Problem description: In the records below, find the line that contains "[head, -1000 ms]" and the line that contains "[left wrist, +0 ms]". Set down exactly those lines and every line between them, and nothing more.

━━━━━ Extracted records

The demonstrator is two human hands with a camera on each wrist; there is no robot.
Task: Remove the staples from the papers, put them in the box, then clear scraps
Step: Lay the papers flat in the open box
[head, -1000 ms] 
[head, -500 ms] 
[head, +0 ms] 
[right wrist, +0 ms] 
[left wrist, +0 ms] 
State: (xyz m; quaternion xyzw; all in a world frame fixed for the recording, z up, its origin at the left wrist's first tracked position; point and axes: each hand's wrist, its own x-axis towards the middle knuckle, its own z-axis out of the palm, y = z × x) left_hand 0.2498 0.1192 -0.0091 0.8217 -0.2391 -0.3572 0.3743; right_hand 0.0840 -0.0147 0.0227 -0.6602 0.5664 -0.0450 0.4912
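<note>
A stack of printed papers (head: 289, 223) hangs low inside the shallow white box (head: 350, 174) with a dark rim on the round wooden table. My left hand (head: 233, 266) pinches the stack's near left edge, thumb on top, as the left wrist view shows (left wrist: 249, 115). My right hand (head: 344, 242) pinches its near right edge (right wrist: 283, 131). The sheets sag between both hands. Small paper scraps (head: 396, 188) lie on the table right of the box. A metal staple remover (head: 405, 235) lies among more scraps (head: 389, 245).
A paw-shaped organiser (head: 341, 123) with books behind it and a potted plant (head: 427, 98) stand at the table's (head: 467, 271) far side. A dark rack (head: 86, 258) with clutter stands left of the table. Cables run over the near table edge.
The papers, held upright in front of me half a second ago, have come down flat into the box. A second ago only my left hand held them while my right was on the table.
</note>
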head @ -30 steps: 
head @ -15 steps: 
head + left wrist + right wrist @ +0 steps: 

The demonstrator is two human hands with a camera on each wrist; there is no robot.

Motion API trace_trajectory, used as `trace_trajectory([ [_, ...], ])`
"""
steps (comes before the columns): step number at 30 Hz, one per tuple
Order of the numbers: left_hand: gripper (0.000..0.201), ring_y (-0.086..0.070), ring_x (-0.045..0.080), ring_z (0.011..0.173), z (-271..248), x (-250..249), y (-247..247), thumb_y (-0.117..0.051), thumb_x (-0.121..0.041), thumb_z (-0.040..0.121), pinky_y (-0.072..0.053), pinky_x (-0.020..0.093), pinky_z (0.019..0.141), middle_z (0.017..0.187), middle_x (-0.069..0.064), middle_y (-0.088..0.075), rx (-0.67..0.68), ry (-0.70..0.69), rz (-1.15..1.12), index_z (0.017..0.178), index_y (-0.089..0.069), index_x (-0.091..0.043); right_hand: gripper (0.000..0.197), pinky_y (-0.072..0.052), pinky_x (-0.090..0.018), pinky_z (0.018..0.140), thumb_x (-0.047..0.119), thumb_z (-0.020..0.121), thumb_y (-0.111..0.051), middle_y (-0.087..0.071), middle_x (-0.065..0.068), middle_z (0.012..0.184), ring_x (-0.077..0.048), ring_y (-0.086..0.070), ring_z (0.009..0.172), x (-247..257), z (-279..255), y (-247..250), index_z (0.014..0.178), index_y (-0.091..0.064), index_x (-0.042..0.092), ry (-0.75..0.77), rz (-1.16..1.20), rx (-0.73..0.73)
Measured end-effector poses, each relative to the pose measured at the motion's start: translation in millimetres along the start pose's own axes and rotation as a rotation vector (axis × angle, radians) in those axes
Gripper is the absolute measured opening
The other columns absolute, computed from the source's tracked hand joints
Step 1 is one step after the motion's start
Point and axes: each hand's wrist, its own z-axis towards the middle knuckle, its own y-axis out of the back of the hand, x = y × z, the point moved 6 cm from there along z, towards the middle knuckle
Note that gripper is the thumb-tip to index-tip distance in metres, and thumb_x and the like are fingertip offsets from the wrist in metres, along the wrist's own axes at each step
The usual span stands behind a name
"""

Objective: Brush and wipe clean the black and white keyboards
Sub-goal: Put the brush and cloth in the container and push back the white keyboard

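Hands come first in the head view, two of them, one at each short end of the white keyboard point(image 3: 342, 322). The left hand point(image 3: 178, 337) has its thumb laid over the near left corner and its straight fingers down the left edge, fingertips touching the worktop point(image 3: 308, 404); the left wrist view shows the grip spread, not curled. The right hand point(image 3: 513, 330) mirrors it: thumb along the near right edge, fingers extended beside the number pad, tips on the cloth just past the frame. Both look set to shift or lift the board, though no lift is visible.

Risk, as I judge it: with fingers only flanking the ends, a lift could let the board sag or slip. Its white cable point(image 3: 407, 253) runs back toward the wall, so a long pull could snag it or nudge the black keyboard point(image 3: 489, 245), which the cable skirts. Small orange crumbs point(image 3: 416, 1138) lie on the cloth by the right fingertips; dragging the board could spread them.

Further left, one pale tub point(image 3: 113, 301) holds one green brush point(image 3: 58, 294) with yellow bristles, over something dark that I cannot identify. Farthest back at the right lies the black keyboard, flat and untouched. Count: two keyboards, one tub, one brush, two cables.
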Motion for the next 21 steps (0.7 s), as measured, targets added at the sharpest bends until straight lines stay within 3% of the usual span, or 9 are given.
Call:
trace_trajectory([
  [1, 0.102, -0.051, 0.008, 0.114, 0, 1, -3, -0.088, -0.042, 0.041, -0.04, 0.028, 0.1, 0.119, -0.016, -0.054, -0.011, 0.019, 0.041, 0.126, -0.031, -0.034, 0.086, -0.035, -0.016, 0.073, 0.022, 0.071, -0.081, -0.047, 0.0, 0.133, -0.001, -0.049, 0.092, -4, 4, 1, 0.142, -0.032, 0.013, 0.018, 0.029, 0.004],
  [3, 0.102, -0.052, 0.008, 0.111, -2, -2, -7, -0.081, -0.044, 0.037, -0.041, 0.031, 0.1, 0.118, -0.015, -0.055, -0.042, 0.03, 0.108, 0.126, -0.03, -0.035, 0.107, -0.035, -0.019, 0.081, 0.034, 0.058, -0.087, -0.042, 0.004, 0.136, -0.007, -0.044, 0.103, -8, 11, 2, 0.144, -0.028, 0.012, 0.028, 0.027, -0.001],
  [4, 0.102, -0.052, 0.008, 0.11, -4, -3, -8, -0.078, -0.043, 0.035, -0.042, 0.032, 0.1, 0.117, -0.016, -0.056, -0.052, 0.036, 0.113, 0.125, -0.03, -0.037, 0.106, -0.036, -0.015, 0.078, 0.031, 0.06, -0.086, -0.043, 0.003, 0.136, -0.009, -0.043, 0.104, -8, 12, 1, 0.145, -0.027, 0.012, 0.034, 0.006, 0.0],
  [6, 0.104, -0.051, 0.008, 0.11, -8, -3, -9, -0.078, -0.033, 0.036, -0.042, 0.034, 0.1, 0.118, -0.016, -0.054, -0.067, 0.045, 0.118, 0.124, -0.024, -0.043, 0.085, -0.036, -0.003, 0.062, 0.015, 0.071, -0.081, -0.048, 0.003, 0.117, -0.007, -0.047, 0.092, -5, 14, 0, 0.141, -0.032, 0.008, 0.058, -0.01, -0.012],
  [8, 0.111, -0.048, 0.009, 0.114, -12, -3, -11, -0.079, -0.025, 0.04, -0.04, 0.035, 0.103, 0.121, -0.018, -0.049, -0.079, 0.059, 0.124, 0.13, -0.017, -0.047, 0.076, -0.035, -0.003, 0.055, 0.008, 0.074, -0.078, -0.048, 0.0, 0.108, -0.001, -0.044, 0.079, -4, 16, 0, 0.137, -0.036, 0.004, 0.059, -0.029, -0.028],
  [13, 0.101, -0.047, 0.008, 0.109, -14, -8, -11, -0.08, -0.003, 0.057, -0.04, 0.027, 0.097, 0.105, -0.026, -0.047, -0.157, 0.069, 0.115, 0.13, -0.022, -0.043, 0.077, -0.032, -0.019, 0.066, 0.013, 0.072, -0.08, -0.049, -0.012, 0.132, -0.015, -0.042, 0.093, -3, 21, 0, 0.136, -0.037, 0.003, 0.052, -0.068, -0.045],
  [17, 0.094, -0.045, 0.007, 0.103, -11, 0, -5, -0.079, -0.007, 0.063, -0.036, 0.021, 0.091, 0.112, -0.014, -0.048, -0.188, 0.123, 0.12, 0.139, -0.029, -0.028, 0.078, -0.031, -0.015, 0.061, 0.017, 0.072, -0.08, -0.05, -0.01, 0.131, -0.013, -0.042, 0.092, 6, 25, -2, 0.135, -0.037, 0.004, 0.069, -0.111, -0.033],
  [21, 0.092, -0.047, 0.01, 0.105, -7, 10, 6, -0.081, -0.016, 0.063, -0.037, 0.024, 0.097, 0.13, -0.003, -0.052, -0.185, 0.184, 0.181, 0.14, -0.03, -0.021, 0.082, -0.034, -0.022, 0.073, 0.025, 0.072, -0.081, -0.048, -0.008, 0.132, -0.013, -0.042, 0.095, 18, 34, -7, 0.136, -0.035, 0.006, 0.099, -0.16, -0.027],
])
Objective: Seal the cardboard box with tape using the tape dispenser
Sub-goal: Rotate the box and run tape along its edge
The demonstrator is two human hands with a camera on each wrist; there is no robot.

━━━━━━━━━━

Finished task:
[head, -1000 ms] 
[head, -500 ms] 
[head, +0 ms] 
[right wrist, +0 ms] 
[left wrist, +0 ms] 

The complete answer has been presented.